- [TASK ITEM] Every entry below is to be retyped exactly as it stands.

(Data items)
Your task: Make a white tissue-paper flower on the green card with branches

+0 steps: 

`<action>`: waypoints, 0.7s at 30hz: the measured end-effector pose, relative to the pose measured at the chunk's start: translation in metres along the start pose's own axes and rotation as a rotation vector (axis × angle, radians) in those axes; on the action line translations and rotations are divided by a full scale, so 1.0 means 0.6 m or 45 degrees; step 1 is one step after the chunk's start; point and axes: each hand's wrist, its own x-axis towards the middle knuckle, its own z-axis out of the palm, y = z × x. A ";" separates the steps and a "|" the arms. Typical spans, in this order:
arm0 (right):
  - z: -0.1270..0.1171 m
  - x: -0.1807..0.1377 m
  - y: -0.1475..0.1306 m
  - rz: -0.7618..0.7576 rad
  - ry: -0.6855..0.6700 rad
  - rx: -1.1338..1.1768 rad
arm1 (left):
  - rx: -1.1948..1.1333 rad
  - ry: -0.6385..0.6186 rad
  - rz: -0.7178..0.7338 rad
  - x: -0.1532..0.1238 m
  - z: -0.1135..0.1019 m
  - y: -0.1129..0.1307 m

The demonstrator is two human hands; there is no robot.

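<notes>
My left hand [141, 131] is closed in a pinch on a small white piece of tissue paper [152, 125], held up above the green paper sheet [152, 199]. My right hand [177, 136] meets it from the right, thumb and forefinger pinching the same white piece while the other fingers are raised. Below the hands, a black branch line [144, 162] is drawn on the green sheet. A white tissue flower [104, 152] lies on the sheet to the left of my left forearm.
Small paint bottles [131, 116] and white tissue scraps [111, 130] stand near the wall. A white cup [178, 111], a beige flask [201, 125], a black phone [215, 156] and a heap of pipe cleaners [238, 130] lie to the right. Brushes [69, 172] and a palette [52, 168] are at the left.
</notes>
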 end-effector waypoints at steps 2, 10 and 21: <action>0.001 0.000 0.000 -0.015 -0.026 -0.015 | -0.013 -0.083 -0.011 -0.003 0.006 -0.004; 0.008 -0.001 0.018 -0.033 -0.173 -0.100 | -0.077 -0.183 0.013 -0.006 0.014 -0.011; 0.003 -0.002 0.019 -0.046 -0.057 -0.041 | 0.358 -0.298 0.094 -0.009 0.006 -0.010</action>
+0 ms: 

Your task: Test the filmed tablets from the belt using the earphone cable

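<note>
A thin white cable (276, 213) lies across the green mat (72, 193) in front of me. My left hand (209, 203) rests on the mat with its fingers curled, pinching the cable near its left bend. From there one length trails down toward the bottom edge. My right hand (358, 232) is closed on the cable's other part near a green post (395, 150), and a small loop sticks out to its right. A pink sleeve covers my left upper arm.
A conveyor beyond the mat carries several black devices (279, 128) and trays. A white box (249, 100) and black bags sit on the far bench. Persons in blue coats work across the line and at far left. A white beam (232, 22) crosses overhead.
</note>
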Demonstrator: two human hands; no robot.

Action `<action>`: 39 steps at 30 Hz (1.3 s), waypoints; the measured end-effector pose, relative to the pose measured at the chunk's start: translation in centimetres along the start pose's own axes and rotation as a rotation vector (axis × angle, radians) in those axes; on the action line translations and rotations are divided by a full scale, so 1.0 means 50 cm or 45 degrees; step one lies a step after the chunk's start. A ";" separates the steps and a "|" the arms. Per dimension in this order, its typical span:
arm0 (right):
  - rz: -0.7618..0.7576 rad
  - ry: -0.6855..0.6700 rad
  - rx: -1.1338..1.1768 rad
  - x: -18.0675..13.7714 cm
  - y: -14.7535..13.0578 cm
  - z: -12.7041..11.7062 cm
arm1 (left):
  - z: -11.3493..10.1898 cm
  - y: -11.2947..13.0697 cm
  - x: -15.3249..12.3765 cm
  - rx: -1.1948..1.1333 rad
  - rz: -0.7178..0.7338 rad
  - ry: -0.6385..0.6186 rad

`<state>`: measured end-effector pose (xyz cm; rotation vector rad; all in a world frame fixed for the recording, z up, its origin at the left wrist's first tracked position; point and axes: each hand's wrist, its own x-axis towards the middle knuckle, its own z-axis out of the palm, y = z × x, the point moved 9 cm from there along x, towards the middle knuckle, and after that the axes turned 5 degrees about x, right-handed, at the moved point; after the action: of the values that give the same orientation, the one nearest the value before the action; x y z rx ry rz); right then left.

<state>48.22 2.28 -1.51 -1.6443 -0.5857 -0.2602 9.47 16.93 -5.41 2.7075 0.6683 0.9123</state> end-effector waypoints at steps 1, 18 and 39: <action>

- [YOUR RESPONSE]
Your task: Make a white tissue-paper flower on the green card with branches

+0 steps: 

`<action>`: waypoints, 0.7s at 30hz: the measured end-effector pose, relative to the pose measured at the chunk's start: translation in metres along the start pose's own axes and rotation as a rotation vector (axis × angle, radians) in those axes; on the action line translations and rotations are divided by a full scale, so 1.0 means 0.6 m or 45 degrees; step 1 is one step after the chunk's start; point and axes: each hand's wrist, its own x-axis towards the middle knuckle, its own z-axis out of the palm, y = z × x. A ";" separates the steps and a "|" the arms. Typical spans, in this order:
arm0 (right):
  - z: -0.1270..0.1171 m
  - x: -0.1807..0.1377 m
  - y: -0.1475..0.1306 m
  - rz: -0.7618..0.7576 rad
  - ry: -0.6855..0.6700 rad
  - rx: -1.1338..1.1768 rad
arm1 (left):
  - rx: -1.1948..1.1333 rad
  - ry: -0.6385..0.6186 rad
  - rz: -0.7178..0.7338 rad
  - x: -0.1532..0.1238 m
  - z: -0.1135..0.1019 m
  - y: -0.1129..0.1307 m

The demonstrator is two human hands; there is no robot.

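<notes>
My left hand [141, 131] is closed in a pinch on a small white piece of tissue paper [152, 125], held up above the green paper sheet [152, 199]. My right hand [177, 136] meets it from the right, thumb and forefinger pinching the same white piece while the other fingers are raised. Below the hands, a black branch line [144, 162] is drawn on the green sheet. A white tissue flower [104, 152] lies on the sheet to the left of my left forearm.
Small paint bottles [131, 116] and white tissue scraps [111, 130] stand near the wall. A white cup [178, 111], a beige flask [201, 125], a black phone [215, 156] and a heap of pipe cleaners [238, 130] lie to the right. Brushes [69, 172] and a palette [52, 168] are at the left.
</notes>
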 end-effector waypoints at steps 2, 10 and 21: <action>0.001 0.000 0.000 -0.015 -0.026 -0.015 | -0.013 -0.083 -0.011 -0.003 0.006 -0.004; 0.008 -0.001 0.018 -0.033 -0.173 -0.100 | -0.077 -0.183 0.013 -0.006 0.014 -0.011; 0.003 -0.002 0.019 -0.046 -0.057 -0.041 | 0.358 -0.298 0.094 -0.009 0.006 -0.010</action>
+0 ms: 

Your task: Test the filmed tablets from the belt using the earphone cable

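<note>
A thin white cable (276, 213) lies across the green mat (72, 193) in front of me. My left hand (209, 203) rests on the mat with its fingers curled, pinching the cable near its left bend. From there one length trails down toward the bottom edge. My right hand (358, 232) is closed on the cable's other part near a green post (395, 150), and a small loop sticks out to its right. A pink sleeve covers my left upper arm.
A conveyor beyond the mat carries several black devices (279, 128) and trays. A white box (249, 100) and black bags sit on the far bench. Persons in blue coats work across the line and at far left. A white beam (232, 22) crosses overhead.
</note>
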Demonstrator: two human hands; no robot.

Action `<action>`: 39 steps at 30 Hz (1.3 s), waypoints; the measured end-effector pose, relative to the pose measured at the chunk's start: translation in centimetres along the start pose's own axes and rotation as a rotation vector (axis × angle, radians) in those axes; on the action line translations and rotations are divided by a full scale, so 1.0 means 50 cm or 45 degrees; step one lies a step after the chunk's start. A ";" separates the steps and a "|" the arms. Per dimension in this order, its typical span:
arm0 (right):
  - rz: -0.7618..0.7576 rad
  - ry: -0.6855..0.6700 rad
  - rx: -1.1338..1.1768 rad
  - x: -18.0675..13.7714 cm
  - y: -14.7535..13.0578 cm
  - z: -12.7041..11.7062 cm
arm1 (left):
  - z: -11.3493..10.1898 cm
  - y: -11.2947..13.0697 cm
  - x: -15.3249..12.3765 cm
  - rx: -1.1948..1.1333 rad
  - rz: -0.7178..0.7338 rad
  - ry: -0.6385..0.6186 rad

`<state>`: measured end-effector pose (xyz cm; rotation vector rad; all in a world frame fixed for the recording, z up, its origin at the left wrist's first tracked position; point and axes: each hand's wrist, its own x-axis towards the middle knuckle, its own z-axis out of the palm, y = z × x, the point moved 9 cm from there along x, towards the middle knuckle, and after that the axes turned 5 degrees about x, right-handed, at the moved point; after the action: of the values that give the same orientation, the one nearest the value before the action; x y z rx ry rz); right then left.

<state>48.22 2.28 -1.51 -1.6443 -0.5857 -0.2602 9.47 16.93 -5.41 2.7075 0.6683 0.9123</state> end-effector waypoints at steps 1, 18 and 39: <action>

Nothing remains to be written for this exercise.